Skip to content

OuyangWenyu/hydrodataset

Repository files navigation

hydrodataset

image image

A Python package for downloading and reading hydrological datasets

Installation

It is quite easy to install hydrodataset.
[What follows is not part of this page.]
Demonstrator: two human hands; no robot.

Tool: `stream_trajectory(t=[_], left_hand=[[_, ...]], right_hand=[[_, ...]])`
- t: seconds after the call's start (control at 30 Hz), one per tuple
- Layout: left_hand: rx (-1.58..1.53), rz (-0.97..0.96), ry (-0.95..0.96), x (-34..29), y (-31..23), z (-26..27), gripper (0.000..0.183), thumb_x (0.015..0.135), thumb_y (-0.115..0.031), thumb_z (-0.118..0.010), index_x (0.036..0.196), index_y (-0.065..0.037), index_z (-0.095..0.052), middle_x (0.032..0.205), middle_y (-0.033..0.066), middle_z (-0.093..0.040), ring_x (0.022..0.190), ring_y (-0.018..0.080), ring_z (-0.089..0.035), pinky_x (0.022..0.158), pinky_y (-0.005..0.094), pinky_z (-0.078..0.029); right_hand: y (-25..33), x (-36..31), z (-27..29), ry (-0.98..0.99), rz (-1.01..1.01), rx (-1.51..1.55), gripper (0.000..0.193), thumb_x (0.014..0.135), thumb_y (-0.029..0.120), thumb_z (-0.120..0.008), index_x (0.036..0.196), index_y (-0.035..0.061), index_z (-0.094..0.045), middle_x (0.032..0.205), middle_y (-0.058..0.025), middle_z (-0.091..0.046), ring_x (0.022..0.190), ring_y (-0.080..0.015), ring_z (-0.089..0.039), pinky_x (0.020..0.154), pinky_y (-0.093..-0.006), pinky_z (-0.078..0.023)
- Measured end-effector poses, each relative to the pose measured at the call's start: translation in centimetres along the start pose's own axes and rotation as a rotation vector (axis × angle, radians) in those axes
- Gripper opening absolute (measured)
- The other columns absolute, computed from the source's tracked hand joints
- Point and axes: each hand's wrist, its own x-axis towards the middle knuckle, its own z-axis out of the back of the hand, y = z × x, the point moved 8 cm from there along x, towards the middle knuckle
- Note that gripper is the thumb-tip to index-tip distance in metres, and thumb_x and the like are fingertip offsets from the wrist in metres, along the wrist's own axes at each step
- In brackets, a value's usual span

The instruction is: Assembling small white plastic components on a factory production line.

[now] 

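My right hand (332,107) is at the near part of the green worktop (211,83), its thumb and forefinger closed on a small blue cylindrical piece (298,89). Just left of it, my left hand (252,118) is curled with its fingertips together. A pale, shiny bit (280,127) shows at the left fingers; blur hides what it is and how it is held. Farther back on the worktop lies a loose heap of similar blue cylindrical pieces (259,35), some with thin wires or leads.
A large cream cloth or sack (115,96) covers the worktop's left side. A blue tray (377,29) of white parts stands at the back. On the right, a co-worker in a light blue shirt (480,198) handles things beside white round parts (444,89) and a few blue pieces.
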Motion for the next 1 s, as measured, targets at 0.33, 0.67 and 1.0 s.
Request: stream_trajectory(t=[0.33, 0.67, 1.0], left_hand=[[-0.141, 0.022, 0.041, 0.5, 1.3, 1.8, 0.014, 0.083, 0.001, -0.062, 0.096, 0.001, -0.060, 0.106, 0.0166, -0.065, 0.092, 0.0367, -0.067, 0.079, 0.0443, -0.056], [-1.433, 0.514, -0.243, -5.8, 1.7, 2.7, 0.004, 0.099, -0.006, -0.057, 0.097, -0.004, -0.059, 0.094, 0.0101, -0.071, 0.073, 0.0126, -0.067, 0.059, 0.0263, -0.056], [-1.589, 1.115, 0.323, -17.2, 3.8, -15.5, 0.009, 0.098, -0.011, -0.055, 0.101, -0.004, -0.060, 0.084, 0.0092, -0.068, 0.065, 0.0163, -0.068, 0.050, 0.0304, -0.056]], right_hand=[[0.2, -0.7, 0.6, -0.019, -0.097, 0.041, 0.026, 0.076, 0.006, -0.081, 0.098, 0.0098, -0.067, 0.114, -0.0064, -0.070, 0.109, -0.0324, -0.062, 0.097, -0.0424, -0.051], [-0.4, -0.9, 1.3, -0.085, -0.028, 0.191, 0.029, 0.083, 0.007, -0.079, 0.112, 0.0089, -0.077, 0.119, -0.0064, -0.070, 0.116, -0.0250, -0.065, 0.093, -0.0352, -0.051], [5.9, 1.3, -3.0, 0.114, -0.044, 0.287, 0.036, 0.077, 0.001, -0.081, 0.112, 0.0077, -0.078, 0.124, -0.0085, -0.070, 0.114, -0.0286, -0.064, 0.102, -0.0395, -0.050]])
We provide a pip package to install:

pip install hydrodataset

I highly recommend you to install this package in a virtual environment, so that it won't have negative impact on other packages in your base environment.

for example:

# xxx is your env's name, such as hydrodataset
conda create -n xxx python=3.10
# activate the env
conda activate xxx
# install hydrodataset
conda install pip
pip install hydrodataset

Usage

1. Download datasets

There are many datasets similar to CAMELS(-US), including CAMELS-AUS (Australia), CAMELS-BR (Brazil), CAMELS-CH (Switzerland), CAMELS-CL (Chile), CAMELS-DE (Germany), CAMELS-DK (Denmark), CAMELS-GB (Great Britain), CAMELS-SE (Sweden), LamaH-CE, HYSETS. Recently, a new dataset named Caravan is released, which is a global dataset.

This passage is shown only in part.